INPUT DATA Block Start
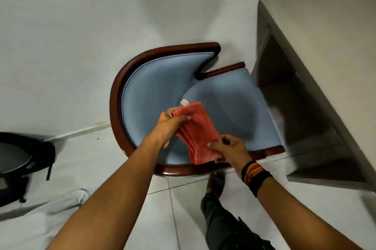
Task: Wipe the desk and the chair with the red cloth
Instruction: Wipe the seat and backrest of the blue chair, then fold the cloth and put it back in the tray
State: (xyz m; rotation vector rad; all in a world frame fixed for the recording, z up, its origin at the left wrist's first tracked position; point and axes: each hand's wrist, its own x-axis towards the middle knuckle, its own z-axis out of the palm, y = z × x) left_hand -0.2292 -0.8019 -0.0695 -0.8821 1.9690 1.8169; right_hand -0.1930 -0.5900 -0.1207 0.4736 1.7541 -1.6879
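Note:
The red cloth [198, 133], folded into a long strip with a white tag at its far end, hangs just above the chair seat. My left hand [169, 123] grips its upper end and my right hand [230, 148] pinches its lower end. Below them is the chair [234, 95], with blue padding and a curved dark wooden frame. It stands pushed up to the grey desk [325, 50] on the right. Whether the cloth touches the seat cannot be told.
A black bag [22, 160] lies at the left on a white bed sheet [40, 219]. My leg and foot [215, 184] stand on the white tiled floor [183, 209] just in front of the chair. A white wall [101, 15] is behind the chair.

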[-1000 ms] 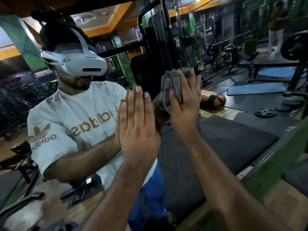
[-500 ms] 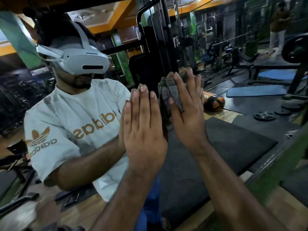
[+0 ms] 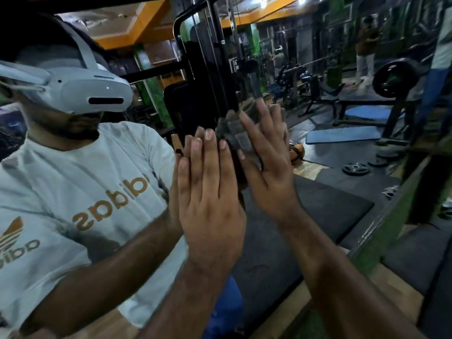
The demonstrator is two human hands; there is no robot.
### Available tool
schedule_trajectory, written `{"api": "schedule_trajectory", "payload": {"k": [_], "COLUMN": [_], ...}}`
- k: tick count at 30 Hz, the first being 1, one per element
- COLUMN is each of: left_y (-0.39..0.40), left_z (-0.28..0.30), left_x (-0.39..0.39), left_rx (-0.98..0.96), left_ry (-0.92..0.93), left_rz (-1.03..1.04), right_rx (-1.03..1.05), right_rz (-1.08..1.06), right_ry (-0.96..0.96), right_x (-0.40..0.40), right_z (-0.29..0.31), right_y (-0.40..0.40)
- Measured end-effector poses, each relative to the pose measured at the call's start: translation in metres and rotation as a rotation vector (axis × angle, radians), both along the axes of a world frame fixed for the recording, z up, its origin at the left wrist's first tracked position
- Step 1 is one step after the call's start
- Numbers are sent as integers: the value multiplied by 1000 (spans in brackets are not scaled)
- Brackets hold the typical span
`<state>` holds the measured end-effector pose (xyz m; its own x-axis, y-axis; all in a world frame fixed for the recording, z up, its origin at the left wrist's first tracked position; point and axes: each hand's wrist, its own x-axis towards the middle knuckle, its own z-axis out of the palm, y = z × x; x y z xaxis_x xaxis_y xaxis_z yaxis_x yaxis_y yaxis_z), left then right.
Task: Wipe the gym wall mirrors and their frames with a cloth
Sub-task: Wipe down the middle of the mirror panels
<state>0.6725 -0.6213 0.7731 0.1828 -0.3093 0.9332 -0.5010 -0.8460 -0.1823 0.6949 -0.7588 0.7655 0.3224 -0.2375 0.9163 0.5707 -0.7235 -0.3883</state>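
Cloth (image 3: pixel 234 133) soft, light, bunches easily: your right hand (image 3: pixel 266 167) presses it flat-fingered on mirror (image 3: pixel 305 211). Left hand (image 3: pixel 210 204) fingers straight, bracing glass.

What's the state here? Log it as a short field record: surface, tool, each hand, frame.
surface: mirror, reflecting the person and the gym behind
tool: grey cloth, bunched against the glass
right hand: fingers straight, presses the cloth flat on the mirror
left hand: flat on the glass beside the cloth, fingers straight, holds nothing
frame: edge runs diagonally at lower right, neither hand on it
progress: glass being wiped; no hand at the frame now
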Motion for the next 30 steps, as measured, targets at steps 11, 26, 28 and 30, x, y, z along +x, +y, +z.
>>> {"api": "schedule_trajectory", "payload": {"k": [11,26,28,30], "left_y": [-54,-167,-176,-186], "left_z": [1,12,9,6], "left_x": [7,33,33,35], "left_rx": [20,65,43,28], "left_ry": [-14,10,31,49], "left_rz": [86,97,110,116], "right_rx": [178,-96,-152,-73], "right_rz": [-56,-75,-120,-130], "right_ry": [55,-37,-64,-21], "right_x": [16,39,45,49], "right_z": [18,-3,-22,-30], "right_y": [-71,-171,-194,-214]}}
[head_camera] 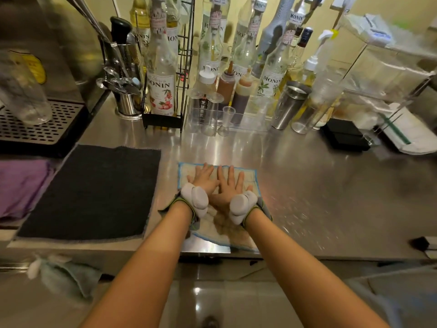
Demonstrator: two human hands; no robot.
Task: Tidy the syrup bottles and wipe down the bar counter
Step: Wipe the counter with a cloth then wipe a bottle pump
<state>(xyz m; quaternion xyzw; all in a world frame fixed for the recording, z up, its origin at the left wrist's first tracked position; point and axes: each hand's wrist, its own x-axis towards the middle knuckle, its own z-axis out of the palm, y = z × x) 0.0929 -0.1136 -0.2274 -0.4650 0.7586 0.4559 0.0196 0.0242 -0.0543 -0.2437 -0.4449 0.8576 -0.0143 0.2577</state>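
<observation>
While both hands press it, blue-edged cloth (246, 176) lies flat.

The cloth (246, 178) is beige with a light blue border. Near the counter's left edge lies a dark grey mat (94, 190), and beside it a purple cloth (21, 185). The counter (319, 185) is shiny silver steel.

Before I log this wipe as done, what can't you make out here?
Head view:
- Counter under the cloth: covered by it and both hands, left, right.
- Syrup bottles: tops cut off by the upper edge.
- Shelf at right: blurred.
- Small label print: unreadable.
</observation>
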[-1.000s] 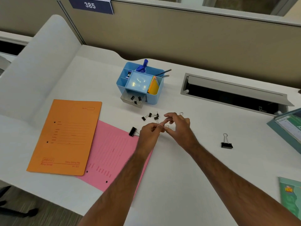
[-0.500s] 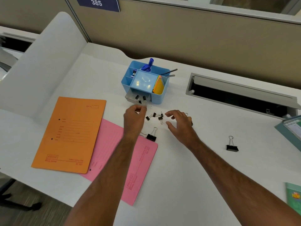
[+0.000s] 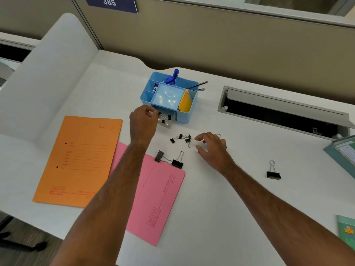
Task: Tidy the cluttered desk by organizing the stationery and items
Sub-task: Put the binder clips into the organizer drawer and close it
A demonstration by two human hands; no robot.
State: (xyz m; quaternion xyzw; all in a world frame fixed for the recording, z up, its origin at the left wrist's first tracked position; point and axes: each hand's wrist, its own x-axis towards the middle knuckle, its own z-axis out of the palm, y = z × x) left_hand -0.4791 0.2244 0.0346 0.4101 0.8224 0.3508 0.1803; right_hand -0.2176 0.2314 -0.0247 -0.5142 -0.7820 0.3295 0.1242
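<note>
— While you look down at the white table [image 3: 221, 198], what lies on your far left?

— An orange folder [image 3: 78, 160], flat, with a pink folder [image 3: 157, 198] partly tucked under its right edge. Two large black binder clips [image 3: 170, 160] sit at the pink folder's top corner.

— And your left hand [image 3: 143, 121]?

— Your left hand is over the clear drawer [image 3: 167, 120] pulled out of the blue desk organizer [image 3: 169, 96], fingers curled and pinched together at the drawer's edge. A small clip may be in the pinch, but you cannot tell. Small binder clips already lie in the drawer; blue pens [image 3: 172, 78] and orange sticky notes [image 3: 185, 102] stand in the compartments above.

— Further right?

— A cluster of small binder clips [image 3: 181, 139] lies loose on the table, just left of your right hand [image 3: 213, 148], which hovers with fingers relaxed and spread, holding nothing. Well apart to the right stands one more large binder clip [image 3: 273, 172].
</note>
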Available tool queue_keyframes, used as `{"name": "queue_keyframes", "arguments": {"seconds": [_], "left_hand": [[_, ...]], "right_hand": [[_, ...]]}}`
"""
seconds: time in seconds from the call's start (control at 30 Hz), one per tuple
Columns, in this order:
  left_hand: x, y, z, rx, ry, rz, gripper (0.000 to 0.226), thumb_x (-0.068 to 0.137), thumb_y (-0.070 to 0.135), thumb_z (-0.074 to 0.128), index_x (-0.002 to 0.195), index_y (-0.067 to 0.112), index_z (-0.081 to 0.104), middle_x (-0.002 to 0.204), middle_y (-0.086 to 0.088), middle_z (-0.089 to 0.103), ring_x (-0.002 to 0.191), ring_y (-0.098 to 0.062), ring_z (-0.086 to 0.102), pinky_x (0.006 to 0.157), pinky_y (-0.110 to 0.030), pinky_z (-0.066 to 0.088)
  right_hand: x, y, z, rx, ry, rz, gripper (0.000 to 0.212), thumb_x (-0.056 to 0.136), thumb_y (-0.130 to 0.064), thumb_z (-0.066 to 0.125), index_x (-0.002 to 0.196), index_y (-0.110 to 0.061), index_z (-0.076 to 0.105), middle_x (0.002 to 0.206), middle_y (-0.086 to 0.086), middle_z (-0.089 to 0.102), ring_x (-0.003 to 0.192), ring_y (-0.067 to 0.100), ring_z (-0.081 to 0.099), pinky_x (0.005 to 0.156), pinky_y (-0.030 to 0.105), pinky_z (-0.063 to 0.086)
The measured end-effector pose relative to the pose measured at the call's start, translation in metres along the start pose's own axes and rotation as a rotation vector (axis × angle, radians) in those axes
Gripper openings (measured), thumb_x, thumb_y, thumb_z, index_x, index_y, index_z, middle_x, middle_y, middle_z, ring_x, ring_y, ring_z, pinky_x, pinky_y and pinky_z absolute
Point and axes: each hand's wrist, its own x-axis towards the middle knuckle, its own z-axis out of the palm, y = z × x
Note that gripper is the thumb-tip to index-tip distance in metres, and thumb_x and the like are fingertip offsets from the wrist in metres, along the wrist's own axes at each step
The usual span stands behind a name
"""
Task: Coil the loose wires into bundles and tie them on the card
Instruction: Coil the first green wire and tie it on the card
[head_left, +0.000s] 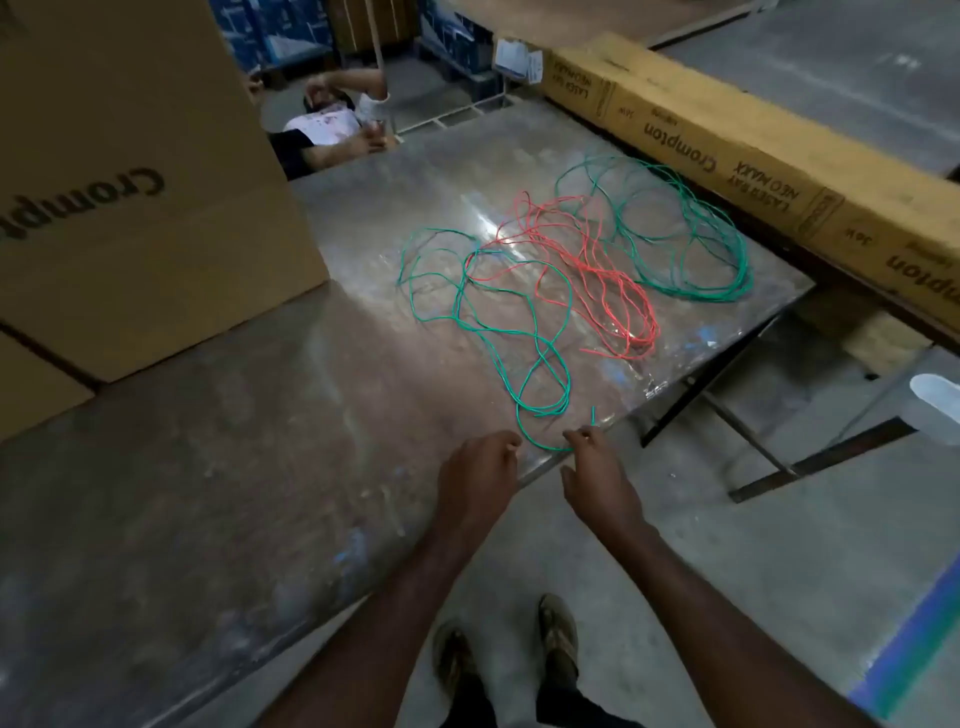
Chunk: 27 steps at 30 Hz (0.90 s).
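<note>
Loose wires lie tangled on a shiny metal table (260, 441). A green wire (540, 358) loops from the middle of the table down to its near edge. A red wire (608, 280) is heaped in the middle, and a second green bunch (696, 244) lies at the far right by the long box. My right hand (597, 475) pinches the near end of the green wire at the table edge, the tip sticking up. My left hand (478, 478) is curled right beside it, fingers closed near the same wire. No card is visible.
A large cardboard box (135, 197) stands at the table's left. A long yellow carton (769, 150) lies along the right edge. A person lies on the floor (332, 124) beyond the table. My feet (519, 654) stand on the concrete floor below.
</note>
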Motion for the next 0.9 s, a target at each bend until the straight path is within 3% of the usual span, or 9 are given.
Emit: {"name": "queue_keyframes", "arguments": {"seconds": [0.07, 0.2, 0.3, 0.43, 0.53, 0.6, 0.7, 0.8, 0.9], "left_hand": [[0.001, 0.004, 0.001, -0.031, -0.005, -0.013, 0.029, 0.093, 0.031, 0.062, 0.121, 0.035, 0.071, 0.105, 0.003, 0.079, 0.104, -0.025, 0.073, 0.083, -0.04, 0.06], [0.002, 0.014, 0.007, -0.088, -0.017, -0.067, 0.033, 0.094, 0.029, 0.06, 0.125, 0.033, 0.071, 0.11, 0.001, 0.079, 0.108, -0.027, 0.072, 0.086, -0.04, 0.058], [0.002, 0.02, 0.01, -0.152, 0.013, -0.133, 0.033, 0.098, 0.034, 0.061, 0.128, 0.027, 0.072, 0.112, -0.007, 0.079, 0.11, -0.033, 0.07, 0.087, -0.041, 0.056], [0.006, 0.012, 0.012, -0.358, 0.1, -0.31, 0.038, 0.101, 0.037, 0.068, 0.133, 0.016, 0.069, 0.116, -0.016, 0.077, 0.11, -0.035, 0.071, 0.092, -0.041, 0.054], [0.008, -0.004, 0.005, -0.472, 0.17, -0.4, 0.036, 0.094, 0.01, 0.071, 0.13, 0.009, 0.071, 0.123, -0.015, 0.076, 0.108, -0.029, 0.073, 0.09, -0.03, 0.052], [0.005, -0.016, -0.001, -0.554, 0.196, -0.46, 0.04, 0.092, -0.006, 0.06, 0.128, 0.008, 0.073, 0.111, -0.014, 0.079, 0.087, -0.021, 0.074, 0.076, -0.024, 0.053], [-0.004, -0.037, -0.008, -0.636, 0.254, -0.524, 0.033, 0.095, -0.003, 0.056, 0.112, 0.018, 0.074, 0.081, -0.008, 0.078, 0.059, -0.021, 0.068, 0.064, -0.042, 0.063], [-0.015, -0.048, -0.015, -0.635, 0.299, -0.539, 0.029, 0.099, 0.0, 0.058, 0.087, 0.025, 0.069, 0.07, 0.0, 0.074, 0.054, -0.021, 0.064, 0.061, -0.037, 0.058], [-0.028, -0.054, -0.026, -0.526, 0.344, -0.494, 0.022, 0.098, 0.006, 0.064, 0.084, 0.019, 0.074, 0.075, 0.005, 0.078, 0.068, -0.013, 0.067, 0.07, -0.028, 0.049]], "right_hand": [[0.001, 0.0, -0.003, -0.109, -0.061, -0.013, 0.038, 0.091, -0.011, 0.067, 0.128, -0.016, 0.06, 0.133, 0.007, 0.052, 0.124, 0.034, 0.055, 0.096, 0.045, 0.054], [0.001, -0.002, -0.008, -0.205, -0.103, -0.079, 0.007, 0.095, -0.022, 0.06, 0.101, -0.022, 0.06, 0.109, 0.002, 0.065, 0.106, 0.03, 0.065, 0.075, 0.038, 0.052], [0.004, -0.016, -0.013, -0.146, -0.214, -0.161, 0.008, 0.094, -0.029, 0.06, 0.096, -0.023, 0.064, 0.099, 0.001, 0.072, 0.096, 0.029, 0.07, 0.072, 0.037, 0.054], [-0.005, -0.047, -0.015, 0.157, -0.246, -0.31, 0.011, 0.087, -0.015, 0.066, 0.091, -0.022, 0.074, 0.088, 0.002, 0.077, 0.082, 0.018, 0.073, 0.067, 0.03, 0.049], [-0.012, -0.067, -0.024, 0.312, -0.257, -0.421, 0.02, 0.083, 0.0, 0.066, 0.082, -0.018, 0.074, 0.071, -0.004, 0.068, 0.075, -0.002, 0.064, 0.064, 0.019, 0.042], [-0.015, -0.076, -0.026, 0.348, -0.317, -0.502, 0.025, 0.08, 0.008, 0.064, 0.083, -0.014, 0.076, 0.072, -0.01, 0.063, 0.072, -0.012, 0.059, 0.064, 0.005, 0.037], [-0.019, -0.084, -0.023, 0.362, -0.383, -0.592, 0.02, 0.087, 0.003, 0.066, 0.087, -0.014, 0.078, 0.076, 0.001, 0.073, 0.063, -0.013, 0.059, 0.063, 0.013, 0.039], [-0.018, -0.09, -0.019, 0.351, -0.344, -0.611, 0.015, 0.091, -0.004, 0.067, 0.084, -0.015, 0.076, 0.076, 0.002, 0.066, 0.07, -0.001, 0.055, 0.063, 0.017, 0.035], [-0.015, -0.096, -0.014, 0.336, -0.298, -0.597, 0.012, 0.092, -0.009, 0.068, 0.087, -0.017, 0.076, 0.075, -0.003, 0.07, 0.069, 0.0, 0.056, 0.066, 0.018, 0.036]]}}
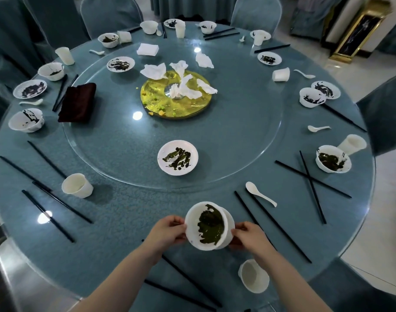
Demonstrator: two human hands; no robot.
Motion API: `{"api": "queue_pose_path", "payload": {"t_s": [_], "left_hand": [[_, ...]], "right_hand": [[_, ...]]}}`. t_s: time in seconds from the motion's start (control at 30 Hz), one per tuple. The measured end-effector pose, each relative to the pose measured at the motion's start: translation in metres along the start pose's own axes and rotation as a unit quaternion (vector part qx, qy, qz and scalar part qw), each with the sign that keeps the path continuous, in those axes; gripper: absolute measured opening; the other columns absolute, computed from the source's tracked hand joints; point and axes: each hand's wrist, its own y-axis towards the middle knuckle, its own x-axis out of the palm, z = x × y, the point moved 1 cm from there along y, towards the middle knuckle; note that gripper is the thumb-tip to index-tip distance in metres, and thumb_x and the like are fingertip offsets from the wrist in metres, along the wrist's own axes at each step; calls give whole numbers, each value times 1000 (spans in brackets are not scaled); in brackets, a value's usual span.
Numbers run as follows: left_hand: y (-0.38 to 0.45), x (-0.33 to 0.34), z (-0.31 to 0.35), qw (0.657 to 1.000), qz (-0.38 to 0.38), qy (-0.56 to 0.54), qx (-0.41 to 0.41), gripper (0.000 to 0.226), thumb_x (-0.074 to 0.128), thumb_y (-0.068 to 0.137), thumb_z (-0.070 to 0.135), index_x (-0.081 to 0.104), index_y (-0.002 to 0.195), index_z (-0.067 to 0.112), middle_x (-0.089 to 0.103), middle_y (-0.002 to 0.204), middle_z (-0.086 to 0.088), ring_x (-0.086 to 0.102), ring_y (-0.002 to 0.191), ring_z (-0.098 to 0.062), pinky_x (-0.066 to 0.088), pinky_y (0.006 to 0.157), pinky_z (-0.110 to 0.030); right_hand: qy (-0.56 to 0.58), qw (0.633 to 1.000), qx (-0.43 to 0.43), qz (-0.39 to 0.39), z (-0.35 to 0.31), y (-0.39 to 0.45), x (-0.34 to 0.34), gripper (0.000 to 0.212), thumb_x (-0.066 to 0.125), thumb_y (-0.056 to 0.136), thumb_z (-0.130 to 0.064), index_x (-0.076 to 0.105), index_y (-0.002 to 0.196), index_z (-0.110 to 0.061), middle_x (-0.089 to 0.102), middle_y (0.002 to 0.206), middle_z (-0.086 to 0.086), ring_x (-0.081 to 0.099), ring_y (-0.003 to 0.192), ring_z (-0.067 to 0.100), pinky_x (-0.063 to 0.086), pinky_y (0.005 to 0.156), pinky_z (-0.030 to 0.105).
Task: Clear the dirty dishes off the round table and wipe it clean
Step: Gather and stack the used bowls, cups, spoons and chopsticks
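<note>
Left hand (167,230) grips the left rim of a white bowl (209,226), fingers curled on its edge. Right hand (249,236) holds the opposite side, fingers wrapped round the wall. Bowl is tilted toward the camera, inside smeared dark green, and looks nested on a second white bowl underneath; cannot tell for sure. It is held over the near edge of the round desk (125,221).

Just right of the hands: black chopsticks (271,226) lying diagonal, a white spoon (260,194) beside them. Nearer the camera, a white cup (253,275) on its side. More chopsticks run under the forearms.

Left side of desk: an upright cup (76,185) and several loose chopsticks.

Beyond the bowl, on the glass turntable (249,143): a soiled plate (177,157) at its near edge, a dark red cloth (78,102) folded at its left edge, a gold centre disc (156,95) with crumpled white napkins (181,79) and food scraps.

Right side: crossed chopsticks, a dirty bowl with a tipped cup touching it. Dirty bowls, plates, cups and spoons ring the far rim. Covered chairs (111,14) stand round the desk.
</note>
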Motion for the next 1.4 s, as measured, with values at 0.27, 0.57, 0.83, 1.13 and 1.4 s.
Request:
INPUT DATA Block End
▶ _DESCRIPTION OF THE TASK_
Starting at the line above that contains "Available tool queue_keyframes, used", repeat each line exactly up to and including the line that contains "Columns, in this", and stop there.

▶ _WORKED SOLUTION_
Available tool queue_keyframes, used as `{"name": "queue_keyframes", "arguments": {"seconds": [_], "left_hand": [[_, ...]], "right_hand": [[_, ...]]}}`
"""
seconds: time in seconds from the call's start (control at 30 Hz), one per tuple
Columns, in this order:

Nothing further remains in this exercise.